EM TODAS AS COISAS, COMPREENSÃO.

segunda-feira, 14 de janeiro de 2013


 REFLEXÕES SOBRE A SOCIEDADE DOS ANOS 30/50
Sou de um tempo de costumes diferentes. De uma sociedade rígida e metódica. Os casamentos eram duradouros, as proles numerosas. As crianças iam à escola depois dos seis anos de idade. Era tempo da tabuada e da carta  do ABC e da cartilha preparatória, tudo ministrado  em família.  Época da palmatória ou da régua disfarçada debaixo da mesa da  professora. Havia sempre em casa uma tia que acompanhava o aprendizado da criança. Quando ia à escola, a criança cursava o primário, um período estruturado em matérias básicas, como português, matemática, geografia, noções de ciências física e biológica, lições de história e higiene. O curso secundário compreendia dois ciclos: o ginásio, ao qual se chegava através de provas de admissão focadas em matemática e português, com redação obrigatória e resolução de pequenos problemas de cálculo, e o colegial, dividido em científico, para quem queria cursar ciências técnicas, e clássico, para os que preferiam a área de humanas.  O ginásio era um aprendizado de valores intelectuais e técnicos, onde se estudava línguas como  latim, francês e inglês. Geografia e história eram importantes ferramentas do aprendizado. E matemática, pedra no sapato da maioria dos estudantes, era puxada; álgebra, trigonometria, geometria, etc. E desenho geométrico, alicerçando o conhecimento técnico. O formando de ginásio lia e interpretava textos escolhidos em sorteio e os interpretava em sala de aula; reunia conhecimentos que o habilitava a ocupar qualquer função como auxiliar do mercado de trabalho da época. O curso colegial, repita-se, tinha os conteúdos clássico ou científico. No científico, o aluno precisava demonstrar conhecimentos matemáticos, químicos, físicos e biológicos, entre outros. Já no clássico, estudava-se literatura, história, filosofia, sociologia e línguas estrangeiras, como  espanhol, italiano e uma terceira, que poderia ser o grego ou o alemão. E outras matérias. Ao concluir o colégio, o jovem estava preparado para os embates da vida. Algo diferente de hoje, quando muitos dos que concluem o ensino médio sequer sabem ler.
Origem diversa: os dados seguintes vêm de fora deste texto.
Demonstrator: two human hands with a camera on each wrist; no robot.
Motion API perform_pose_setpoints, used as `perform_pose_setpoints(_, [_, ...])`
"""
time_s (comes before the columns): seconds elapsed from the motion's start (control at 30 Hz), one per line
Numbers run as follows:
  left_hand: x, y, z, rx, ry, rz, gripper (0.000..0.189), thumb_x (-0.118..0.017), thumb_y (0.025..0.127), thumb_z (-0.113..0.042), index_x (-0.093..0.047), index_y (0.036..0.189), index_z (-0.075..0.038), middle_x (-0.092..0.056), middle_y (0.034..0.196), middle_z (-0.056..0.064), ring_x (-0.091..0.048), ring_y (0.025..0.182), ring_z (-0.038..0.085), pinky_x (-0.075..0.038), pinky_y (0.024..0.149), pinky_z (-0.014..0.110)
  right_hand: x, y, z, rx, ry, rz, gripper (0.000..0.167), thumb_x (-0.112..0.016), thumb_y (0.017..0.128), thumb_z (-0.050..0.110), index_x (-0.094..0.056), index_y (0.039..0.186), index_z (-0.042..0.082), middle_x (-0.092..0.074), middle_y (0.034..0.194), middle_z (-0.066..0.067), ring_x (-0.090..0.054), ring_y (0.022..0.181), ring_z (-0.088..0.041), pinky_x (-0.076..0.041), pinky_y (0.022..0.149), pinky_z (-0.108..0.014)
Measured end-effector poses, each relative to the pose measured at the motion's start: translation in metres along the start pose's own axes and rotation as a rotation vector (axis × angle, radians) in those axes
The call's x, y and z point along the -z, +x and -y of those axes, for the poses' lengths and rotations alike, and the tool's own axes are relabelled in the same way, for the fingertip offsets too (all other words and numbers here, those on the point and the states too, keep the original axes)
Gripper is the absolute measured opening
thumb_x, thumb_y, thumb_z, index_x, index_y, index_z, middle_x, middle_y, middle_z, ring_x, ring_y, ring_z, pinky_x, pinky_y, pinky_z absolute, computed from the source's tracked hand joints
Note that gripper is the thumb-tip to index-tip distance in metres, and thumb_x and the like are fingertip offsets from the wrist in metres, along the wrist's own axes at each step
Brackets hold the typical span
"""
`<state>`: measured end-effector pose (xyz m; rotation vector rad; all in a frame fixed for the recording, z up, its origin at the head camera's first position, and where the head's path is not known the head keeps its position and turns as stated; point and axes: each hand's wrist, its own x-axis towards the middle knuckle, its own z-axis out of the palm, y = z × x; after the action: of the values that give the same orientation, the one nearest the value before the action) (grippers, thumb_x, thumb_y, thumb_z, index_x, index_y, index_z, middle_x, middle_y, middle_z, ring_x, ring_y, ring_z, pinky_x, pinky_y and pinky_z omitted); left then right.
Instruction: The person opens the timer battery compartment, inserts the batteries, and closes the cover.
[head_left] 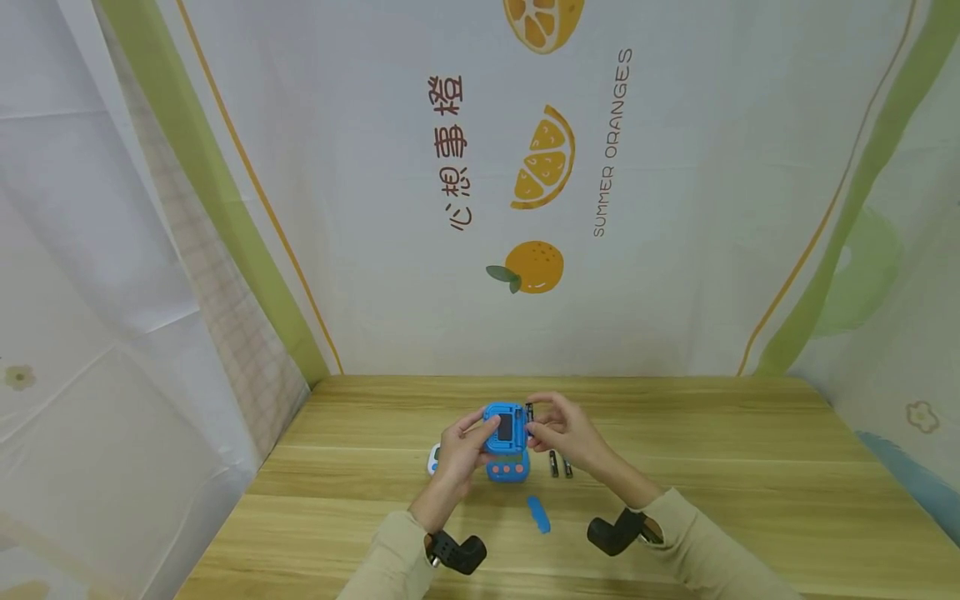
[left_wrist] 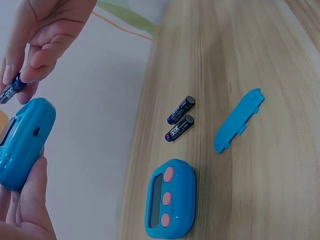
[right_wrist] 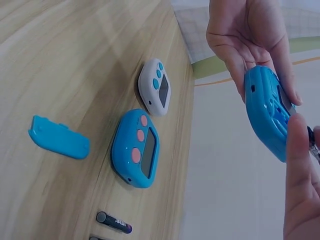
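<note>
My left hand (head_left: 459, 450) holds a blue digital timer (head_left: 493, 411) above the table, its back turned toward me and its battery slot uncovered. Between thumb and fingers, my right hand (head_left: 566, 429) pinches a small dark battery (left_wrist: 11, 90) close to the timer's right side. Whether that battery touches the slot, I cannot tell. Below the hands lies a second blue timer (right_wrist: 125, 150) with pink buttons. A loose blue battery cover (left_wrist: 239, 121) rests on the wood nearer to me. Two more batteries (left_wrist: 180, 128) lie side by side right of the second timer.
A white timer (right_wrist: 150, 90) with blue buttons lies left of the second blue timer, partly behind my left hand in the head view. The wooden table (head_left: 315, 492) ends at a hanging white cloth (head_left: 405, 325) printed with oranges.
</note>
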<state>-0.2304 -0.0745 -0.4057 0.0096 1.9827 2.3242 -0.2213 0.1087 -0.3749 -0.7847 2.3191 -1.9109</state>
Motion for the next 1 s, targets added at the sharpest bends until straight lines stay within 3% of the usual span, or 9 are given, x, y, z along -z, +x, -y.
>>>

Mundo maravilhoso aquele! As décadas de 30/50 viveram um primor de entendimento e contaram com uma sociedade estável, quase perfeita, que deixou saudades.  Devagar com o andor! Os dados positivos elencados acima formavam a face de uma medalha cujo reverso revelava uma situação de calamidade humana, social e psicológica. Na área de educação, a palmatória, mesmo legalmente extinta, era ferrenhamente usada e quem recebia os “bolos” eram os alunos mais pobres. Depois da palmatória, a régua, sempre pesada e igualmente já proibida por lei, ficava escondida sob a mesa da professora. Dos poucos alunos que no campo ou na periferia das cidades tinham acesso à escola – perto de 10% da população jovem, só um em cada quatro chegava ao término do primário. As condições sociais precárias, onde predominava a subnutrição, quando não a desnutrição escancarada, não permitiam aos filhos dos pobres acompanharem o ritmo dos trabalhos na sala de aula; a palmatória assustava, e muitos alunos desistiam de estudar. A escola  era excludente; a sociedade, preconceituosa. A alta qualidade do ensino e o excelente nível dos professores da escola secundária denunciavam um fato então invisível para a maioria da população. A escola, longe de ser um instrumento de redução do grande fosso que separava os pobres dos ricos, na verdade era elitista. Criada e destinada à burguesia. Hoje, a democratização do ensino através de programas como ENEN, Prouni e mais recentemente o Sisu permite aos menos favorecidos economicamente estudarem em boas escolas, mas de nível bem abaixo daquelas acima citadas. A qualidade foi sacrificada em benefício da quantidade. Em frente da mesa da sala de aula, local antes dominado pelos membros das elites, ficam hoje os filhos dos trabalhadores; a formação dos professores perdeu qualidade, e eles não têm mais a retaguarda das famílias ricas, pois vivem dos parcos salários pagos pelo governo ou pela iniciativa privada. A tão propalada estabilidade da sociedade dessas décadas era imposta por um sistema machista, concentrador e violento. A doce vida dos anos  de ouro era um teatro montado pela burguesia para assegurar a perpetuação dos seus privilégios.